Blue's body survives the transportation. The surgery to relieve the pressure on her brain is successful. When they disconnect the ventilator, her body breathes on its own. The swaths of bandages are unfurled from around her face and head. The bruising goes down and then it disappears completely until, to someone who doesn't know her, it almost looks like she is just asleep.
But she doesn't wake up and the significance of those small victories begin to diminish. Some of their luster lost in the far greater failure.
Outside of it all, the accident is officially declared a hit and run. Tom's report is very clear on the existence of a second vehicle. Exonerating Jack of all guilt.
No one at 300 Fox Way sees anything to contradict him.
(The first time they make the drive up, Calla holds a hand out to steady Jack on his way out of the car. The light touch should tell her everything Maura needs to know, but it doesn't. Calla tells Maura later that she can't tell if it's because the accident has been scrubbed from Jack's memory, or because something is blocking her. Either way, certainty is a pipe dream.)
In the hospital, Maura spends more time standing in the corridor just outside Blue's room listening to doctors speak in low tones, than she spends sitting at her daughter's side. There's sympathy in their voices, and then concerns. There are other facilities. Experimental treatment centers or glorified storage units. Perhaps she should consider-- The bills are already compounding on themselves and Maura feels like the world's shittiest mom every time she has to ask and how much would that cost?

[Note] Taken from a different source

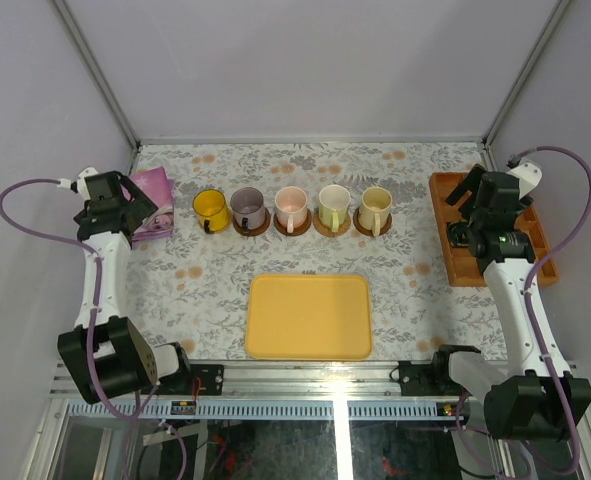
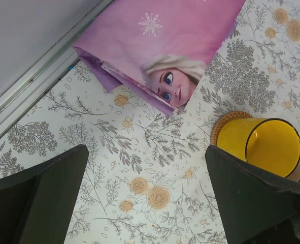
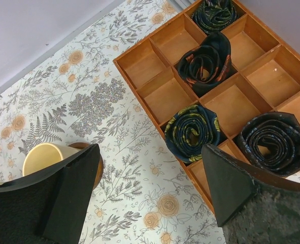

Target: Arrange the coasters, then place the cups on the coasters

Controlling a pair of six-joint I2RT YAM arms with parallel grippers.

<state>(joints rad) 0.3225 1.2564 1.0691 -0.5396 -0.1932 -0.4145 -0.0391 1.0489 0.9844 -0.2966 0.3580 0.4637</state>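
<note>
Top external view: five small handled cups are lined up in a row across the far half of the floral-patterned bench (image 1: 190, 290), each seated on a thin round reddish-brown wooden coaster (image 1: 251, 229). From left to right they are the yellow cup (image 1: 210, 209), the purple-grey cup (image 1: 248, 207), the pink cup (image 1: 291, 206), the white cup with a green handle (image 1: 333, 205) and the cream cup (image 1: 375, 206). A flat yellow rectangular tray (image 1: 309, 316) is seen nearer the arm bases, apart from the row. In the left wrist view the left hand (image 2: 145, 150) is held spread above bare bench with nothing between its fingers. A pink printed packet bearing a cartoon face (image 2: 160, 46) lies beyond it, and the yellow cup is seen to the right. In the right wrist view the right hand (image 3: 150, 148) is likewise spread and nothing is gripped. It is hung just beside the orange wooden compartment box (image 3: 165, 99), in which dark rolled fabric strips (image 3: 193, 129) are lodged.
</note>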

The summer passes in a haze of two hour car rides and the smell of antiseptics. It becomes routine. The more often they go, the less able Maura finds herself to look at the body in the bed. Outside, the world keeps spinning on without them, and they're all three of them stuck within four walls with the never ending beeping of the machines.

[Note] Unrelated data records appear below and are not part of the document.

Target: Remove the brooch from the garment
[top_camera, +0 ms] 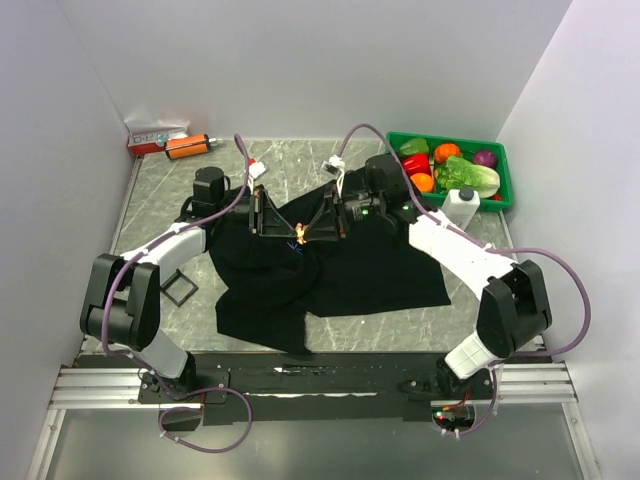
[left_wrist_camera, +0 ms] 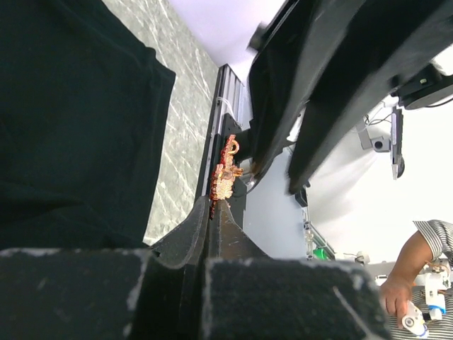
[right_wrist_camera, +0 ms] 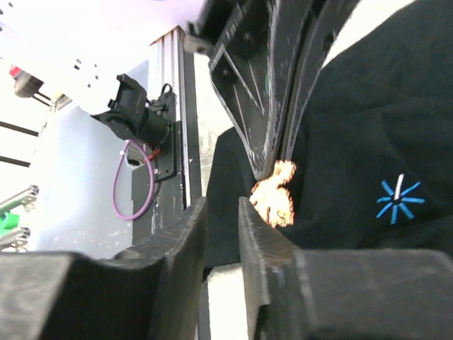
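The black garment (top_camera: 350,270) lies spread on the table, bunched up between both grippers. The tiny orange brooch (top_camera: 301,237) sits at that raised spot. My left gripper (top_camera: 289,231) is shut on the brooch; in the left wrist view its fingertips (left_wrist_camera: 211,202) pinch the lower end of the brooch (left_wrist_camera: 226,170). My right gripper (top_camera: 316,229) faces it closely. In the right wrist view its jaws (right_wrist_camera: 221,202) stand a narrow gap apart, with the brooch (right_wrist_camera: 276,197) just outside the right finger, against the garment (right_wrist_camera: 368,127). A blue starburst mark (right_wrist_camera: 400,198) shows beside it.
A green bin (top_camera: 503,165) of toy vegetables stands at the back right, with a white bottle (top_camera: 461,207) in front of it. An orange cylinder (top_camera: 188,146) and a red-white box (top_camera: 150,140) lie at the back left. A small black square frame (top_camera: 180,290) lies by the left arm.
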Controlling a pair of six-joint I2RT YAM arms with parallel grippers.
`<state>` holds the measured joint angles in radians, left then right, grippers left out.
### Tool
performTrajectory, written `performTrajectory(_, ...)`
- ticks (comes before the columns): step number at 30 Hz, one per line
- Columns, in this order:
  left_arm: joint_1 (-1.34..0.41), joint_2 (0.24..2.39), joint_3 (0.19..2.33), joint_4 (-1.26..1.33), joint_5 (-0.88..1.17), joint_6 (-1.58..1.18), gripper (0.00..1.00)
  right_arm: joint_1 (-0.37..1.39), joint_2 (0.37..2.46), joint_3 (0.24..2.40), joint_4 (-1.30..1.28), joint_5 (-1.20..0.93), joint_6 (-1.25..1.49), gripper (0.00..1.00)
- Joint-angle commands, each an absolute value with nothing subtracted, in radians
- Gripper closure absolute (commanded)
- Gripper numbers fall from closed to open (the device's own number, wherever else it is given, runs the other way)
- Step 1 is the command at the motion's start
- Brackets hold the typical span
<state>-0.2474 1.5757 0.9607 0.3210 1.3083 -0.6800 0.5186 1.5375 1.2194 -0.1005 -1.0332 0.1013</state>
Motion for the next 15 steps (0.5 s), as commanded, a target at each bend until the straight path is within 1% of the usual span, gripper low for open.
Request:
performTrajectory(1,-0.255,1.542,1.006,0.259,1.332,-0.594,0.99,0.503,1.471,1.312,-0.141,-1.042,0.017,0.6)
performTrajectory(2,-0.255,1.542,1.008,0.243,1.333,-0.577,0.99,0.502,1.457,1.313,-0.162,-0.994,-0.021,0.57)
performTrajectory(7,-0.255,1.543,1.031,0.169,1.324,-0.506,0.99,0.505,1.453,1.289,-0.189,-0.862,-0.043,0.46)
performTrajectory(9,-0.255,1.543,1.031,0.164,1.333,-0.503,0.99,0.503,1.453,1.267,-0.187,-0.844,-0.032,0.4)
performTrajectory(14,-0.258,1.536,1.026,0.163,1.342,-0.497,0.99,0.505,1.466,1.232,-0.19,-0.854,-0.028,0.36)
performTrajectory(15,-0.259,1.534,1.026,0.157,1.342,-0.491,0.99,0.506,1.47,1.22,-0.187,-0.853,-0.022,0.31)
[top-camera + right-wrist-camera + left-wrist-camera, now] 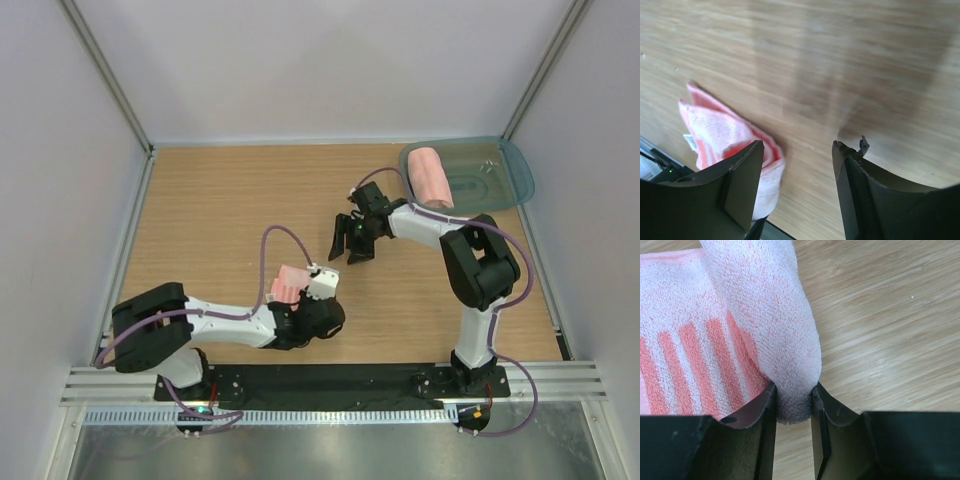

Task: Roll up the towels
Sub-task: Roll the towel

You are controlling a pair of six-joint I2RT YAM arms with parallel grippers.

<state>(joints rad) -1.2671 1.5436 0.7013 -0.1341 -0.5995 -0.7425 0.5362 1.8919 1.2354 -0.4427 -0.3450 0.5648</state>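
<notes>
The smaller striped towel (pixel 288 283) lies bunched on the wooden table near the middle front. My left gripper (pixel 312 279) is shut on a folded edge of it; the left wrist view shows the pale fold (pixel 792 405) pinched between the jaws, with the reddish stripes (pixel 695 365) to the left. The larger plain towel (pixel 433 177) lies rolled in the tray (pixel 510 180) at the back right. My right gripper (pixel 347 243) is open and empty above the table, apart from the striped towel, which shows in the right wrist view (pixel 725 135) behind its left finger.
The teal tray stands at the back right against the wall. White walls close in the table on three sides. A black base strip (pixel 330 382) runs along the near edge.
</notes>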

One day, Maura stands in the corridor outside the hospital room and listens to the sound of Jack's voice as he dutifully reads another chapter to her daughter. There's nothing special about the day or the book. It's the same as countless of visits before it. But something in Maura's heart snaps and breaks.
When he steps out into the hallway, there's no trace of tears on Maura's cheeks, and she gives him a smile that's faded only in the way it has been since he first woke up after the accident.

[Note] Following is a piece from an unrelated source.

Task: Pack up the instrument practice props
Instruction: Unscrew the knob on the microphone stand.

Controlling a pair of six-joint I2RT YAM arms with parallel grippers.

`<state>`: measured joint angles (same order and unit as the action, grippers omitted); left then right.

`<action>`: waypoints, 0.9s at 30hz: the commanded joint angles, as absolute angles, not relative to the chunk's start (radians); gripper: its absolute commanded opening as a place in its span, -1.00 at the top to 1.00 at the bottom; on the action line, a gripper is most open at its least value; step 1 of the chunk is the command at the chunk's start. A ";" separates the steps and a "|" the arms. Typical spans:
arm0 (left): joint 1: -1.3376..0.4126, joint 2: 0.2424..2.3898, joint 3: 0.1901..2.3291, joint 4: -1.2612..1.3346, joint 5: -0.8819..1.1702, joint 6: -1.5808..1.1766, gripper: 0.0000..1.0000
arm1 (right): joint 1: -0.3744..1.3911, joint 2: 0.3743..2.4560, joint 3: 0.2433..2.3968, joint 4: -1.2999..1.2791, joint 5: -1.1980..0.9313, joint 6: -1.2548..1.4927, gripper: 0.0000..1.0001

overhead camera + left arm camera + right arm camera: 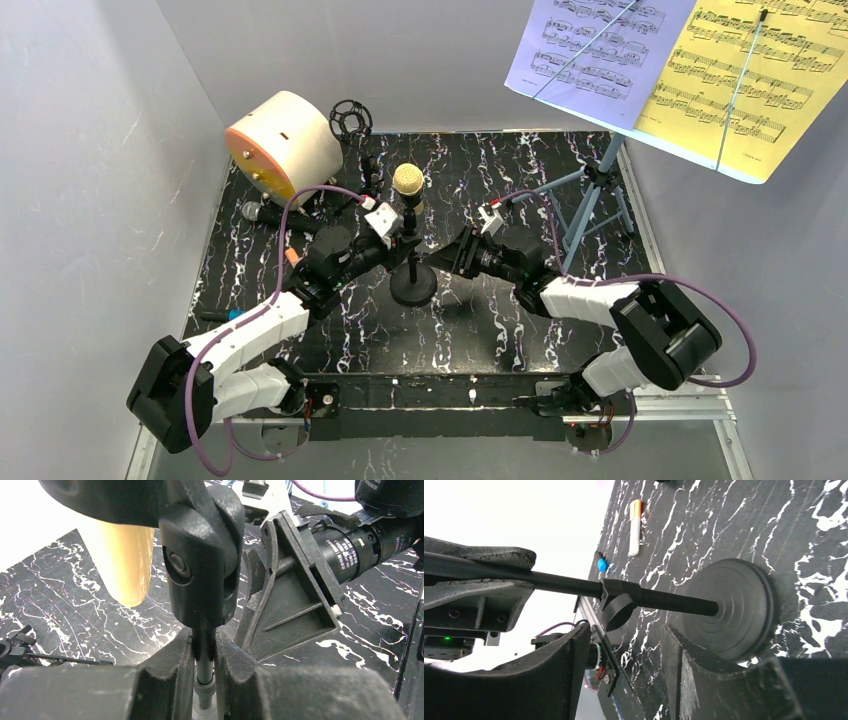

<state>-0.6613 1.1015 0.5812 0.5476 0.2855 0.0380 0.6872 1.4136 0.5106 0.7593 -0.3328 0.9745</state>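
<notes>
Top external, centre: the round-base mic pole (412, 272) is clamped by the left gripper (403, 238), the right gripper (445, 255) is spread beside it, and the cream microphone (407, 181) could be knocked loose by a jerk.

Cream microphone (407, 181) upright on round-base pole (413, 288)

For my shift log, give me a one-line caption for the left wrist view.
Left gripper clamped on the round-base mic pole just below its clip, cream microphone up left.
</notes>
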 commanded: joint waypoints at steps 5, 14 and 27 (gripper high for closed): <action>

Before they make the drive home, Maura takes him to one of the many pizza places in town for a rare treat. (Blue used to bring home pizza leftovers from her job at Nino's. Each slice tastes like a memory of her, and it's all Maura can do to choke down each bite.)
She waits until they're nearly finished. Until the check sits on the corner of the table (for whenever they're ready), and Jack is finishing up his last slice.
"Jack," she says, low and careful. "I think you should stop coming up here. The semester is starting soon. You should be moving into your dorm and making new friends. Not--"
Reading book after book to a girl who might never wake up.